* Exercise details *
Throughout the material below, count the lines that include the string "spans", then report only the resulting number.

* Listed entries *
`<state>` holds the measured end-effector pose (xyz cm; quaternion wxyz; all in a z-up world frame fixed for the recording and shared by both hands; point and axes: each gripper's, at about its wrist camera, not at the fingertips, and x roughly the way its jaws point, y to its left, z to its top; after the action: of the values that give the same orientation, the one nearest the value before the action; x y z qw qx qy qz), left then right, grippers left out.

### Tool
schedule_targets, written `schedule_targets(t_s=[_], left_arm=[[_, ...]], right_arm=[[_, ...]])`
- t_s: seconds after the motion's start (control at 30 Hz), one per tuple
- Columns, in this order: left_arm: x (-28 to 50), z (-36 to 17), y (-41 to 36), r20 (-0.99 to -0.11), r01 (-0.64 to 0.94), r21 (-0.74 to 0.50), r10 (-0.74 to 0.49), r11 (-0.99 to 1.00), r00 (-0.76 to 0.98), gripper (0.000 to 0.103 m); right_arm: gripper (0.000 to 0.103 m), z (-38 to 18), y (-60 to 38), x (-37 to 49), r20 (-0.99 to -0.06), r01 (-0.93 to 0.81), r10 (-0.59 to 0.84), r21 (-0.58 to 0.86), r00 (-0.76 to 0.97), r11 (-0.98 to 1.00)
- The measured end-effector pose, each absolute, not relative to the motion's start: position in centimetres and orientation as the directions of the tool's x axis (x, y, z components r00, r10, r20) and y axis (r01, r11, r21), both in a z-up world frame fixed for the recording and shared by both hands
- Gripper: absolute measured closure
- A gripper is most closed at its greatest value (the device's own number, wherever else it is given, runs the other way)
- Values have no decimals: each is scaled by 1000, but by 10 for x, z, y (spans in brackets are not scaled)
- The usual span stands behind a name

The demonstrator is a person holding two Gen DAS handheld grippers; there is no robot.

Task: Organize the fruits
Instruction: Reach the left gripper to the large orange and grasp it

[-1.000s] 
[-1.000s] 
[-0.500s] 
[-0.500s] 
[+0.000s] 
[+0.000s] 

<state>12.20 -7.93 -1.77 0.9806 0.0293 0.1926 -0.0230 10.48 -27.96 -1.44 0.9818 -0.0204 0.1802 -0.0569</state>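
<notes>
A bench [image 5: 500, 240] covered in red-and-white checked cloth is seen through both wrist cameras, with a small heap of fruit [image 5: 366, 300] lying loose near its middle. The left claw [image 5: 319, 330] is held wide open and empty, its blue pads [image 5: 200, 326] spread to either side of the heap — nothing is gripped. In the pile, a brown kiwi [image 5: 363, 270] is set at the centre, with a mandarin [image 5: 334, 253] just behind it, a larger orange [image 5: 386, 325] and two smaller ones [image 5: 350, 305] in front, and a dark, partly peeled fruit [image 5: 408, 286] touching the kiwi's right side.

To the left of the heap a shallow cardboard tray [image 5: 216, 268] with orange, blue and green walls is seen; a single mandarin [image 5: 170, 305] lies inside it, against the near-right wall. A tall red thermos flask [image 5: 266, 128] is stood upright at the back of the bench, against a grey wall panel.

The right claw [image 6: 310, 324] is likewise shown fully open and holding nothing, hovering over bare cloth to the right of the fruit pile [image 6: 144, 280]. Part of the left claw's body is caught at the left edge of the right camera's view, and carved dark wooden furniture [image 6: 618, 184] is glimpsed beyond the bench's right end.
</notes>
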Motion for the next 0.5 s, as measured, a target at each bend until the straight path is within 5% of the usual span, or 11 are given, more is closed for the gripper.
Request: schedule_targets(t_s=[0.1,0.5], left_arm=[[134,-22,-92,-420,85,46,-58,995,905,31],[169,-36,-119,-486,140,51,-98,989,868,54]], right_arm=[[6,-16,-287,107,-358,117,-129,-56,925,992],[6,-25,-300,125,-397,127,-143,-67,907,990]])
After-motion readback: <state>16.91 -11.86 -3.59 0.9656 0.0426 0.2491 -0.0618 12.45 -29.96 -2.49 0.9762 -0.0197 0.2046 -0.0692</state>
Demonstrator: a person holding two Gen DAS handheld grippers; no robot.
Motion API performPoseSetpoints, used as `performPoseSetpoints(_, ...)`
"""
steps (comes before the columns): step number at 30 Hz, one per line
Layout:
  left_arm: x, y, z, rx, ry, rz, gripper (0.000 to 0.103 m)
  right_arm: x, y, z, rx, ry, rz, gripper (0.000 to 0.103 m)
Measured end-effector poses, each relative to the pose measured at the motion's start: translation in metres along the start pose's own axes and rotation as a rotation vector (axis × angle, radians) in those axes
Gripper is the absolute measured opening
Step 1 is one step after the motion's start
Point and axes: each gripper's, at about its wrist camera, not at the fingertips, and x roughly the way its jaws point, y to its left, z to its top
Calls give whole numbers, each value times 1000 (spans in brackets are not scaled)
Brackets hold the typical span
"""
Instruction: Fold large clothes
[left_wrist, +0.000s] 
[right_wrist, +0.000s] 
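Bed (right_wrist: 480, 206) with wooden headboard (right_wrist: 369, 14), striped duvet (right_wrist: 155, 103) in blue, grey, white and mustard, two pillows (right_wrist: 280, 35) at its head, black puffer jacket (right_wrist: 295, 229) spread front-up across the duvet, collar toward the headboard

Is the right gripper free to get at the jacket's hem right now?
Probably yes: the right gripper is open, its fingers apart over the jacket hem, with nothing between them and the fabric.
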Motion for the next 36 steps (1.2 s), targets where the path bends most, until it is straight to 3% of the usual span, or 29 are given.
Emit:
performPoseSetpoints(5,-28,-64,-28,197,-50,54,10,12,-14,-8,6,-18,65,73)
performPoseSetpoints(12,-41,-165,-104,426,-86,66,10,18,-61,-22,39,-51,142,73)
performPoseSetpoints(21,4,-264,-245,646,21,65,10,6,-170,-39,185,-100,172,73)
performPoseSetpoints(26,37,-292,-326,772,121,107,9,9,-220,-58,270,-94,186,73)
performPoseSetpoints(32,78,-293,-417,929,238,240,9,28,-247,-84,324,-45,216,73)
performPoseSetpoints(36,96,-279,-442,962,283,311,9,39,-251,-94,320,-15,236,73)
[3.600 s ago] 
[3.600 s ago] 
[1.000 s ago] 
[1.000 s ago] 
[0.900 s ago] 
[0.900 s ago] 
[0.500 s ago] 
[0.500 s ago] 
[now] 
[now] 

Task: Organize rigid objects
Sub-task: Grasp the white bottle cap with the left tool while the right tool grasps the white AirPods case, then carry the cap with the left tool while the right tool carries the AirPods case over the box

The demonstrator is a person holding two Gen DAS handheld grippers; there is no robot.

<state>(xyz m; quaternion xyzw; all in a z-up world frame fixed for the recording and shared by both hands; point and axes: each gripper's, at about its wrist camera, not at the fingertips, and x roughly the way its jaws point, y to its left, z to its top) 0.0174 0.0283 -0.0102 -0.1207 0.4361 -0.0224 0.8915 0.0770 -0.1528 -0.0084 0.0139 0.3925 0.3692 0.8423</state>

* Result for this exercise *
2